Our elle, sur le marché ou ailleurs, il y a du bois partout mais, pour  la confection  des statues,  il faut forcément  un bois de qualité qui ne pourri pas. « C’est le bois brute, bois rouge communément appelés  ‘’lèngué’’, ou le ‘’gbélén’’ et le bois de tec que nous utilisons et ça c’est pour la résistance de la statue », précise Aïssata  Kourouma.

 A l’écouter, la sculpture est un métier difficile qui demande  assez de courages. Pour s’en sortir, elle s’est entourée d’un groupe de jeunes y compris ses deux garçons. Le rôle de ce groupe est de former, gratter, dessiner et ensuite passer à la finition qui consiste à rendre la statue lisse.

C’est un métier qui n’est pas sans difficultés.
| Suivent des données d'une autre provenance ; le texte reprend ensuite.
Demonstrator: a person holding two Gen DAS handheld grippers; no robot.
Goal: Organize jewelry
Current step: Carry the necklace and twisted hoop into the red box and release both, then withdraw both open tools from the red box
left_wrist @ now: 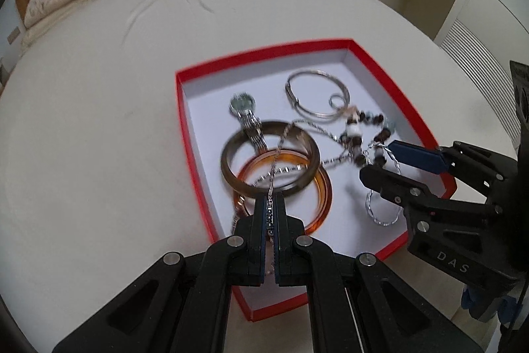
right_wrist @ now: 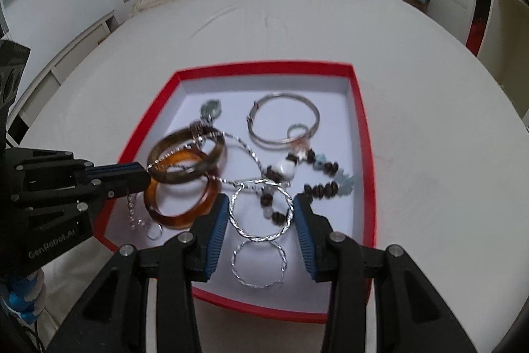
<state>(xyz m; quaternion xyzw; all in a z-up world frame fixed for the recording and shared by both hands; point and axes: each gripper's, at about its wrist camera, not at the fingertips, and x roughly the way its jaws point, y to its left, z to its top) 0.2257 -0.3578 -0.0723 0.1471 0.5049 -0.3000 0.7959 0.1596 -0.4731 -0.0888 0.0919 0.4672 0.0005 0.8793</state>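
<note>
Over the red box [left_wrist: 417,118], the left gripper [left_wrist: 271,210] pinches a silver chain [left_wrist: 299,168] shut, while the right gripper [right_wrist: 261,214] clamps a twisted hoop [right_wrist: 261,210], likely lowering both inside.

My left gripper [left_wrist: 270,204] points steeply down, its jaws closed tight with only a thin chain pinched between the pads. My right gripper [right_wrist: 261,214] (off to its right, angled inward) tilts down too, jaws partly apart around a twisted silver hoop.
</note>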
Les difficultés, c’est aussi la rareté des clients. Dans ses locaux, on trouve une importante quantité de statues stockées qui, selon elle, depuis au minimum 7ans. « Depuis 2012 j’ai cette marchandise, je n’ai pas de moyens pour trouver un magasin et il y a pas de marché. En Guinée les gens se soucient plutôt de la nourriture que de l’achat de statues. Ce sont les expatriés qui sont généralement. Je partais à Freetown aussi pour vendre les petites pièces mais, quand il prend ta marchandise il faut attendre un à deux mois pour récupérer ton argent puisqu’on ne te paye pas cache et sa m’a beaucoup fatigué». Nous explique les embarras du métier.

 En 2010, elle a participé à l’exposition universelle tenue en chine ou, l’art Guinéen selon Aissata Kourouma, a vraiment impressionné les chinois qui cherchaient à gagner le model de bois des artisanats Guinéens pour en faire une copie et livrer sur le marché. N’ayant pas obtenu gain de cause, les artisanats Guinéens n’étaient plus les bienvenus en chine en 2012 et 2013. D’où son cri de cœur auprès  du gouvernement afin de pouvoir mieux promouvoir l’artisanat.